Visiblement, certains passagers sont attendus dans la " capitale
" de Sainte-Marie. À ma descente, me voilà happé
par 4 gus. Chacun me vante son hôtel, un album photo à la
main. Le " vazaha " est courtisé. Quatre " vazahas
", c'est une aubaine. Si en plus, les 4 n'ont réservé
aucun hôtel, c'est une bénédiction ! J'essaye tant
bien que mal de prendre des clichés de ce tohu-bohu. J'aperçois
Arnaud lui aussi bien entouré. Julie et Cédric ont disparu,
noyés dans la meute sûrement. Une horde de démarcheurs
à leurs trousses. Mon appareil photo n'effraie pas les vendeurs.
Leur argumentaire est bien rôdé. " Bungalows tout
confort - eau courante - moustiquaire - WC - électricité
-
". Bien évidemment, chaque hôtel dispose
d'un "décor paradisiaque". Les " vendeurs d'hôtel
" se démènent pour vanter les mérites de leur
paradis. Alors, farniente au Sud ? Au Nord ? En centre-ville ? Le vendeur
de l'hôtel du centre-ville n'est pas chanceux.
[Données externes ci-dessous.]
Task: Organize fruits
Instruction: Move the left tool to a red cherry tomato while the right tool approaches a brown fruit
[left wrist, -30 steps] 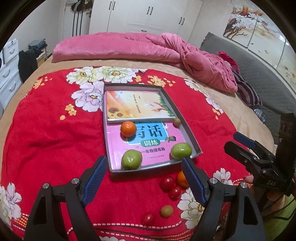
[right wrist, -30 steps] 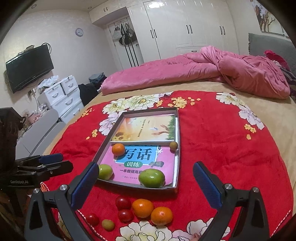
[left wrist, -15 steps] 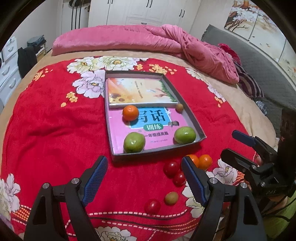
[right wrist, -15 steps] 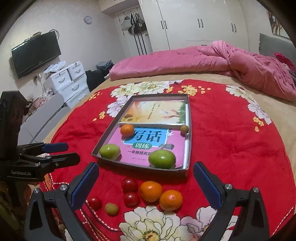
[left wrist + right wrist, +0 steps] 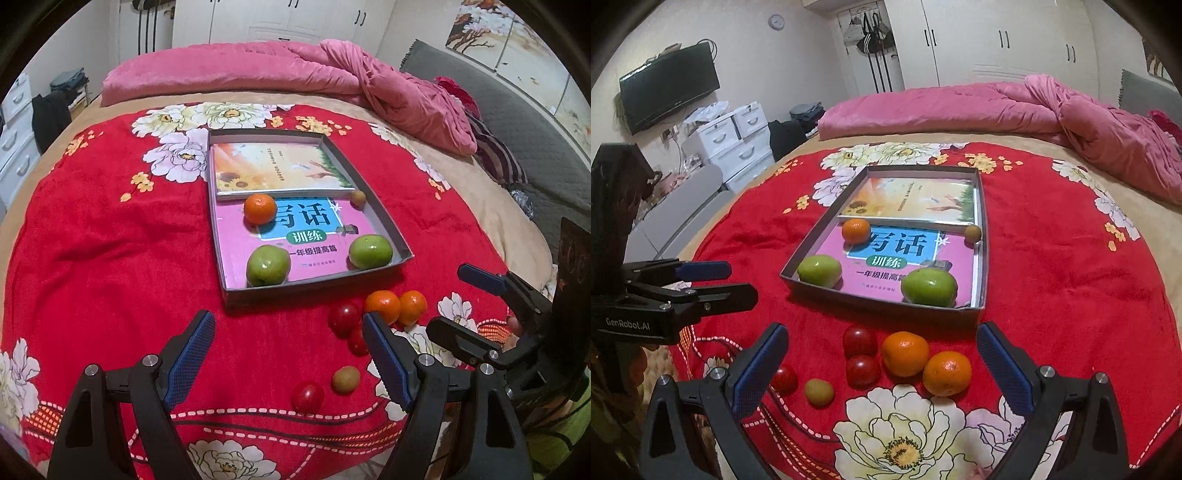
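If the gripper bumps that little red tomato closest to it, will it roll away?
Probably not far. The red tomato is round and smooth, so a nudge would likely start it rolling, but the fuzzy red blanket should slow it. Its thin skin may split if squeezed hard.

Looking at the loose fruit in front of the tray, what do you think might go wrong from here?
1. The two loose oranges touch each other and sit close to the red fruits; the open right tool may nudge a neighbour when closing on one.
2. The blanket is soft, so a knocked fruit may roll.
3. The tray holds glossy books; round fruit placed there could roll, like the green apples resting at its near wall.
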The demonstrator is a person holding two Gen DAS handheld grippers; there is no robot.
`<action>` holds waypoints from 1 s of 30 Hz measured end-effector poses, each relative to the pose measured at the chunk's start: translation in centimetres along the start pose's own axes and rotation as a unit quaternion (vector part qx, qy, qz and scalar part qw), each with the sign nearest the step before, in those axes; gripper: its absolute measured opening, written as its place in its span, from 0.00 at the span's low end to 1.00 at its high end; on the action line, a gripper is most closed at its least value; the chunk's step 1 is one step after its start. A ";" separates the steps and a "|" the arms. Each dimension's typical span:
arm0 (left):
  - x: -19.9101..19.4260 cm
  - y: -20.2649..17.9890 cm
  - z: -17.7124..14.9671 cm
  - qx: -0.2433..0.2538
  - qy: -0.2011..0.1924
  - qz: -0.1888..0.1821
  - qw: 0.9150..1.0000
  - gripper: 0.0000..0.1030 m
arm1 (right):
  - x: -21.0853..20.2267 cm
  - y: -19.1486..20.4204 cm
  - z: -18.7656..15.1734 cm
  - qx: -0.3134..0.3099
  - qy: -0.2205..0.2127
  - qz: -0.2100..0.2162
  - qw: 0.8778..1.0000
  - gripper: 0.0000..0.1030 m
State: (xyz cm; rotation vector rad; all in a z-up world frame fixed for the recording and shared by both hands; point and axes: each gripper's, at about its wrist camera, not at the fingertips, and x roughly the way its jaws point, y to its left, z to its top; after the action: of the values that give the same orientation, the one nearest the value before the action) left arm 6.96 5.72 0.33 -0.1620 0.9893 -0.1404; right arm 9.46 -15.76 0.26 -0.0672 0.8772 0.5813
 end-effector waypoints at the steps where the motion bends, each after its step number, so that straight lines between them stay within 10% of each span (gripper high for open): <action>1: 0.0 0.1 0.0 0.000 0.001 0.000 1.000 0.80 | 0.1 0.1 -0.1 -0.001 0.003 0.002 1.000 0.99; 30: 2.1 -0.7 -4.3 0.028 0.086 -0.006 0.996 0.80 | 4.8 3.6 -5.0 -0.054 0.111 0.039 0.992 0.87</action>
State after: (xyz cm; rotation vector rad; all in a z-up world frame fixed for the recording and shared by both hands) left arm 4.50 4.29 -3.57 -0.1048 1.1544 -0.1953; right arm 6.50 -11.96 -5.94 -0.2001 1.0678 0.7043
Son hôtel de
l'autre côté des quais ne paie pas de mine et ne soutient
pas la comparaison par rapport aux autres photos des hôtels que
me présentent ses " collègues ". " Mais
vous serez au centre de tout. Pas de longs trajets donc ! " m'assure-t-il.
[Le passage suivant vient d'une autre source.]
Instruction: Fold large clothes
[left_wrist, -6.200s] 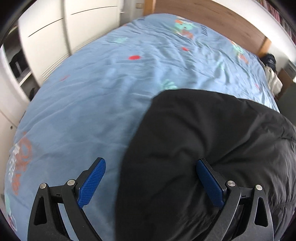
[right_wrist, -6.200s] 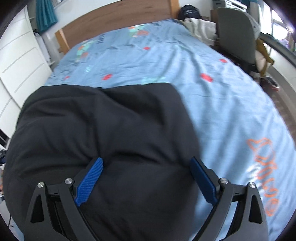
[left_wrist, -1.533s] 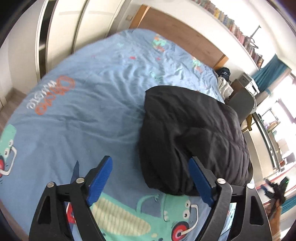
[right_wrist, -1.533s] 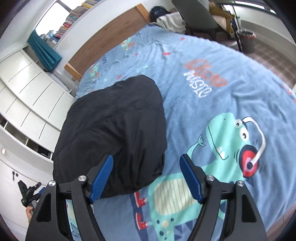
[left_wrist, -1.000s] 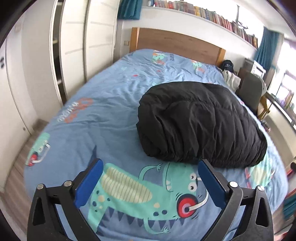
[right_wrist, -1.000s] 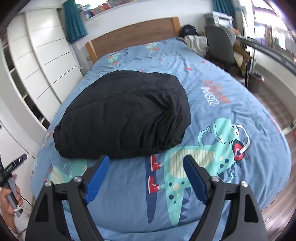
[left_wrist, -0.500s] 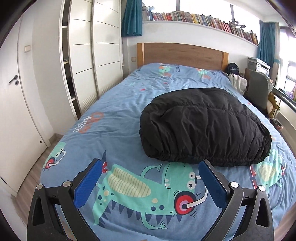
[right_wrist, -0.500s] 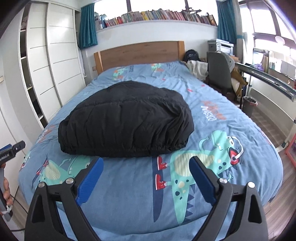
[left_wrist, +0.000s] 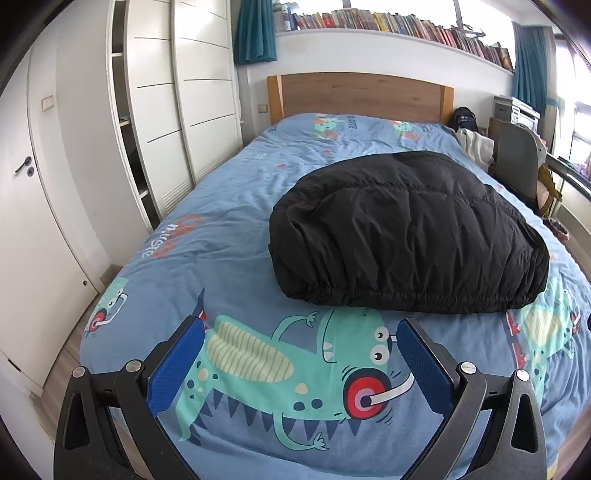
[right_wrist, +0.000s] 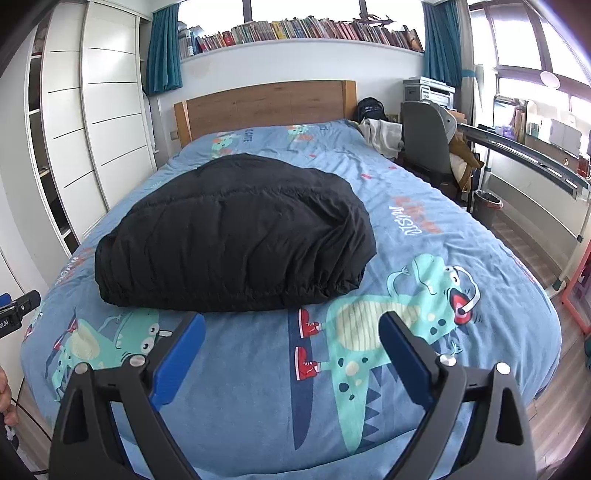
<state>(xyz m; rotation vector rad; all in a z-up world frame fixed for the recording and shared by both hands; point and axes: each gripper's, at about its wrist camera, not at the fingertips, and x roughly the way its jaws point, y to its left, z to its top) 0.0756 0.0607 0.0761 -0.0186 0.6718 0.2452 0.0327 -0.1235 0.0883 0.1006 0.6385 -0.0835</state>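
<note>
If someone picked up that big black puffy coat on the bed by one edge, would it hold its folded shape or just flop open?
The black coat would probably flop open: it looks soft and quilted, bulging instead of lying flat. It seems light for its bulk, since it barely dents the blue bedspread. Its smooth shell might slip between the tongs.

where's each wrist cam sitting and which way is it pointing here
Left wrist: sits on the left gripper at the foot of the bed, facing the headboard over the folded black jacket; only its two blue-padded fingers show, open and empty.
Right wrist: sits on the right gripper, also at the foot and facing the headboard; its open fingers show, plus the left gripper and a bit of hand at the left edge.
Shared: jacket, bed, headboard, wardrobe, bookshelf.
</note>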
Un vendeur jeune et bavard me colle littéralement aux basques.
Les photos de son album ont bien jauni par rapport à celles flambantes
neuves du moustachu grassouillet qui me harcèle littéralement.
J'ai beau m'écarter des quais, les vendeurs me suivent comme des
sangsues, sauf un à l'écart. Il s'appelle Alain. Son offre
détonne. Et lui n'en fait pas des tonnes. " Vous serez
logé dans un bungalow chez l'habitant. Ni eau courante, ni électricité
". Sa proposition me séduit mais j'ai perdu les autres.
Face à mon hésitation, c'est une véritable surenchère.
Je crois que c'est la même chose pour mes compères
Finalement, ça sera le Nord de l'île,
réputé plus sauvage. Le vendeur longiligne à
la casquette a remporté la mise. Il est aux anges. Rapidement les
autres vendeurs s'écartent. Direction le taxi du gagnant. "
Navette gratuite " en Peugeot 305 bleue aux sièges colorés
et bigarrés. La sortie de la " capitale " est rapide.
La route est ensuite rapidement défoncée. Assis sur le siège
passager, le paysage se dévoile sous mes yeux délicieusement.
À gauche, la route touristique mais cahotique est magnifique. Mon
esprit s'égare. À la traversée de villages et d'hameaux
d'un autre siècle, mon esprit divague. J'ai la sensation de remonter
le temps. . Le chauffeur muet. Le vendeur assis avec les autres à
l'arrière lui est bavard. Demain, il y a les élections municipales.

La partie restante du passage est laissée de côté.